Из коробки показался нос.
– А я тут при чем? – горло драло нещадно.
Раньше в квартире она не курила.
Из-за бабушки.
А теперь… Теперь уже все равно.
– Химеон, – на полу материализовался пакет собачьего корма, – ну куда мне собака? У меня дежурства. А ты сама говорила, что хотела такую.
Бело-рыжая мордочка, смышленые глаза. Лапы короткие и потому картонный бортик для малыша – серьезное препятствие.
– Ну, помнишь, носилась еще с этим мультом японским. И собаку, говорила, себе такую же заведешь. И назвать еще хотела, как там.
Сделав очередную безрезультатную попытку выбраться из коробки, щенок жалобно тявкнул.
Серафима остолбенело смотрела на воплощение своей подростковой мечты.
– Нет. Тема, нет.
– Да, Химеон, да. Вот тут игрушки его, миски, подстилка и еще какое-то барахло заводчица передала. А мне пора. У меня дежурство.
Артем уронил на пол пакет и с небывалым проворством поскакал вниз по ступенькам.
Как была, в пижаме и босиком, Серафима вылетела на лестничную клетку.
– Тема!
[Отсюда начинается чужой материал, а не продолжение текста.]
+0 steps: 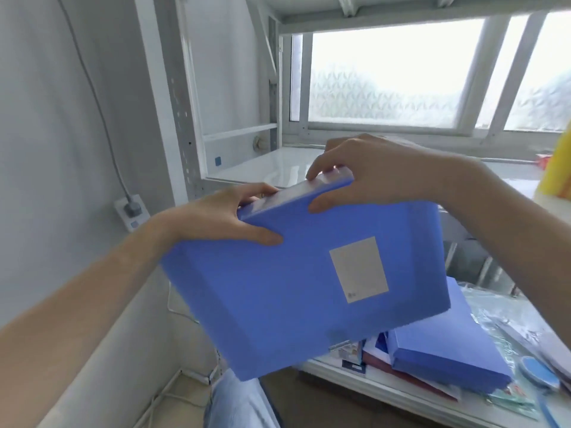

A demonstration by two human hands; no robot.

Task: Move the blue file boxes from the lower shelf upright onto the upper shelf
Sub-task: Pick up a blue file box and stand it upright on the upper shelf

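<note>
While gripped along its top edge by two hands, one blue file box point(296, 282) in mid-air, tilted, above the lower shelf point(386, 393) and in front of the upper shelf point(278, 168). Left hand point(228, 216) clamped on the upper left corner, right hand point(367, 174) clamped on the upper right. One second blue file box point(448, 344) flat on the lower shelf atop papers. One grey label point(358, 269) on the held box.
</note>
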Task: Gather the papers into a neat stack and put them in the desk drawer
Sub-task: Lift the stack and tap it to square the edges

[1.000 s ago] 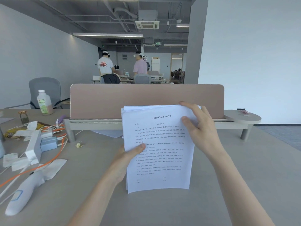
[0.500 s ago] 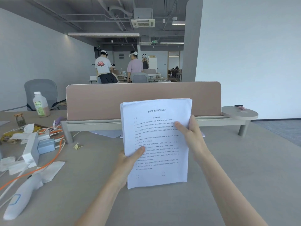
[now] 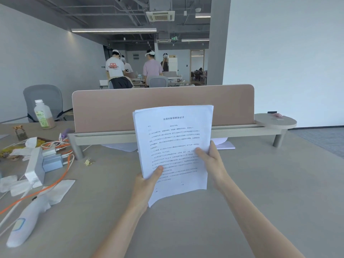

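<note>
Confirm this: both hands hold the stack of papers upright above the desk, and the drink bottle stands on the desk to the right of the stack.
Wrong side. In the head view the drink bottle stands to the left of the stack of papers. The rest holds: the left hand and right hand hold it upright above the desk.

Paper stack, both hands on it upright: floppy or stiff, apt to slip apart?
Probably fairly stiff as a bundle: the paper stack stands upright above the left hand and right hand. Sheets likely slide: top edges look stepped. Bottom corner curls, so single sheets seem floppy.
</note>
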Demonstrator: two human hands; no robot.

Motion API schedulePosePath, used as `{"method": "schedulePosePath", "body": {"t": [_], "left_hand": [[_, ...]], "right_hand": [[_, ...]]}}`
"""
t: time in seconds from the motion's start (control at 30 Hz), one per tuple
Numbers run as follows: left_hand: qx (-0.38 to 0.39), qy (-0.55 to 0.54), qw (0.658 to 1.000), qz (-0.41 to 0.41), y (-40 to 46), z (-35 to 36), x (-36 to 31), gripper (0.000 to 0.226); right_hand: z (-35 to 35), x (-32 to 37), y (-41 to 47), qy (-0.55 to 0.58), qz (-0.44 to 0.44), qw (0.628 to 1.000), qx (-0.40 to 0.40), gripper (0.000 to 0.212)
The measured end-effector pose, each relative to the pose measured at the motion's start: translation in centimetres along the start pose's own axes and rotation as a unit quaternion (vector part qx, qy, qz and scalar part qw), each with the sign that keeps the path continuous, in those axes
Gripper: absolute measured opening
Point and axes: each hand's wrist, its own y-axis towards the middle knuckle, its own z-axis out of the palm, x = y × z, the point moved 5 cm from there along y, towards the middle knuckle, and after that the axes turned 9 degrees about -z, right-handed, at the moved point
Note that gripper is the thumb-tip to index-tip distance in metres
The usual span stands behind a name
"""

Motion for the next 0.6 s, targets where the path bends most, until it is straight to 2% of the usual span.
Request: {"method": "schedulePosePath", "body": {"t": [0.13, 0.4, 0.6], "left_hand": [[0.002, 0.023, 1.000, -0.009, -0.1, -0.1, 1.4, 0.008], [0.013, 0.008, 1.000, -0.010, 0.8, 0.0, 1.9, 0.008], [0.018, 0.011, 0.999, -0.041, 1.0, -0.3, 1.8, 0.011]], "right_hand": [[0.4, -3.5, -0.8, -0.050, 0.017, 0.998, 0.024, 0.036], [0.2, -6.3, -1.3, -0.098, 0.031, 0.995, 0.017, 0.035], [0.2, -6.4, -2.2, -0.114, 0.053, 0.992, -0.024, 0.030]]}}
Тема, твою мать!
За спиной послышалось шуршание и жалобный скулеж.
Прорычав вслед заботливому соседу еще пару ласковых, она вернулась к подарку.
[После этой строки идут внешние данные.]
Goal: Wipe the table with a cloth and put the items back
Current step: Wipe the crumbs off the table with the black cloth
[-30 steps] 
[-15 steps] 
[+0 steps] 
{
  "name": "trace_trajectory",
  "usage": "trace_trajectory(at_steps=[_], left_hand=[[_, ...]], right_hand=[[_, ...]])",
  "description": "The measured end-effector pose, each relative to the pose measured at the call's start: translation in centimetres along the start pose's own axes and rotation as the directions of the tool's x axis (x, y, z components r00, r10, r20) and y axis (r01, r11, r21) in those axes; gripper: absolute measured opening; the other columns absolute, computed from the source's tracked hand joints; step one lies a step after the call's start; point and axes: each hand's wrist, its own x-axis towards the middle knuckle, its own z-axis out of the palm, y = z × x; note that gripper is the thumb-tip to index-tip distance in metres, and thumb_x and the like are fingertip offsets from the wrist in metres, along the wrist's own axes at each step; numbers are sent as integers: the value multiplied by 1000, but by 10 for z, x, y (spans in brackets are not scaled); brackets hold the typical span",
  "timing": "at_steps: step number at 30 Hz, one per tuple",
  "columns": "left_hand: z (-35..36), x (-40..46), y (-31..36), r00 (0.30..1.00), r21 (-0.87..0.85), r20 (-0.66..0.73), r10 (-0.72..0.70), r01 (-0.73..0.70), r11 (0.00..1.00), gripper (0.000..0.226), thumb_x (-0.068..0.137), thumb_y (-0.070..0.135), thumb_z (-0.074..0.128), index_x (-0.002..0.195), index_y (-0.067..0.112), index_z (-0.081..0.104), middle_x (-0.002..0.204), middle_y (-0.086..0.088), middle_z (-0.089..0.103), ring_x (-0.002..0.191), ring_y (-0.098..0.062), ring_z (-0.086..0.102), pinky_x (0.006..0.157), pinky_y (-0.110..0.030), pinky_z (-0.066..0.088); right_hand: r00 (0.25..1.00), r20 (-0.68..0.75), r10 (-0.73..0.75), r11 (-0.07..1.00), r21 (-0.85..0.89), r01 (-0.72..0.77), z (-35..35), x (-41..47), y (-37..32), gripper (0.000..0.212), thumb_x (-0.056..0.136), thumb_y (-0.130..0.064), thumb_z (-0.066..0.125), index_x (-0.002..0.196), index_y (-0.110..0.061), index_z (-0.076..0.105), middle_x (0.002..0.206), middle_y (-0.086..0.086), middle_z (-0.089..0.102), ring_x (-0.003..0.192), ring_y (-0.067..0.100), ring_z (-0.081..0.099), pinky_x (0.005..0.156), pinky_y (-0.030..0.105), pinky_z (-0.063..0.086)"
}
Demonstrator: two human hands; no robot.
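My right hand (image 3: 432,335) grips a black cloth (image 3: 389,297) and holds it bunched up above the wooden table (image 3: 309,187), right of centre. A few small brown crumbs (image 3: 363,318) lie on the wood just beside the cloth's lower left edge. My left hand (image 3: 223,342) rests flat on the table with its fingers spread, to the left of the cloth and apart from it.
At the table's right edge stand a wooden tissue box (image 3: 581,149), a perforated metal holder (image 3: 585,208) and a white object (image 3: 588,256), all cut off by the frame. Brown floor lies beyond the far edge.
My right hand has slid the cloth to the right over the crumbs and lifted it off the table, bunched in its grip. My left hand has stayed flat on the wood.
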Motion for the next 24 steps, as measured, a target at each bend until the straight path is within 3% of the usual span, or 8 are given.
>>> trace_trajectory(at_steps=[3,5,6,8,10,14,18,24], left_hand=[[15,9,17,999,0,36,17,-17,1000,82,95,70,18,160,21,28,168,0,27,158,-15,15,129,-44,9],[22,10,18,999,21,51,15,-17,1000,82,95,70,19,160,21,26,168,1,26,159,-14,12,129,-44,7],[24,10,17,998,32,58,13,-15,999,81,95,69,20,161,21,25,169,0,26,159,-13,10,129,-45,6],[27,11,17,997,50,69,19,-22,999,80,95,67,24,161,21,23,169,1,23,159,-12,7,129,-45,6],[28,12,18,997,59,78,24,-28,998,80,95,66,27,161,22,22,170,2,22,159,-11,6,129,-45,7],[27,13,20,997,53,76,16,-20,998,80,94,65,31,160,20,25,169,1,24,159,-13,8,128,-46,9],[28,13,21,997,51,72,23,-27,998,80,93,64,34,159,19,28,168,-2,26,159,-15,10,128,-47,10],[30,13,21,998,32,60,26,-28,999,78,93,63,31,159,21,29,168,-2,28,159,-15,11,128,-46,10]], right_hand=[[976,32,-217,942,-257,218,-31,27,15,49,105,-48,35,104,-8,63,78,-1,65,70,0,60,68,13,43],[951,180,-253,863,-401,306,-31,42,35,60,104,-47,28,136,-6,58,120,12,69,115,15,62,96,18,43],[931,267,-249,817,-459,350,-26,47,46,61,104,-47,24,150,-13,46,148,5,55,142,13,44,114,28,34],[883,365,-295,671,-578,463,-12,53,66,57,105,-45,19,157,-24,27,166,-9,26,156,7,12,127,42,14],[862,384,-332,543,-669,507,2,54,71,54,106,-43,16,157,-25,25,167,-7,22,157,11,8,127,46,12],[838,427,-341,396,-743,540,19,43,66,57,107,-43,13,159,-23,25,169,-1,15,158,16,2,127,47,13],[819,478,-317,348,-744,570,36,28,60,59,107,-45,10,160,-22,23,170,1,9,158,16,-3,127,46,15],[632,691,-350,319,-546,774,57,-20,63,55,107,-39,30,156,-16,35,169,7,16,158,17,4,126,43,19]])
– Завтра, – сказала Серафима, присаживаясь у коробки, – я отдам тебя этому…
Мелкие коготки вновь заскребли по картону.
Серафима вздохнула, подхватила щенка под мягкий живот.
– А пока ты, наверное, есть хочешь.
Айн посмотрел на хозяйку с обожанием и радостно тявкнул.
Прямо в ухо.
И лицо облизал, обстоятельно так.
– Айн, тьху, отстань, тумбочка ушастая, – отплевываясь, бормотала Серафима.
А потом выпрямилась, будто через позвоночник дернули невидимую струну.
– Айн?
Пес замер удивленно глядя на хозяйку.
Серафима протянула руку. Корги подбил ладонь носом, припал на передние папы и выкатил розовый язык.
Ее драматическое заваливание набок остановили очень знакомые руки.
«Минута», – пообещала себе Серафима, откидываясь назад.
Это просто день такой.
В такой день можно отпустить себя на минуту.
Или две.
Айн собирался было гавкнуть, но промолчал, остановленный строгим синим взглядом. Поняв, что хозяевам сейчас не до него, выспавшийся и полный сил корги, упрыгал засовывать мячик в мячикометательную машину.
Очнулась Серафима резко.
Секунда ушла на то, чтобы осознать, где она и, главное, с кем. Еще минута – на мучительные размышления, как выбираться из этой ситуации.
Придушив в зачатке малодушное желание никуда не выбираться, а, наоборот, прижаться плотнее, Серафима тактично поерзала.
Эффект оказался обратным ожидаемому.
Скандалить не было ни желания, ни повода.
А вот поговорить надо.
– Аргит, – пришлось почти до хруста выворачивать шею, – а что это было? С Айном.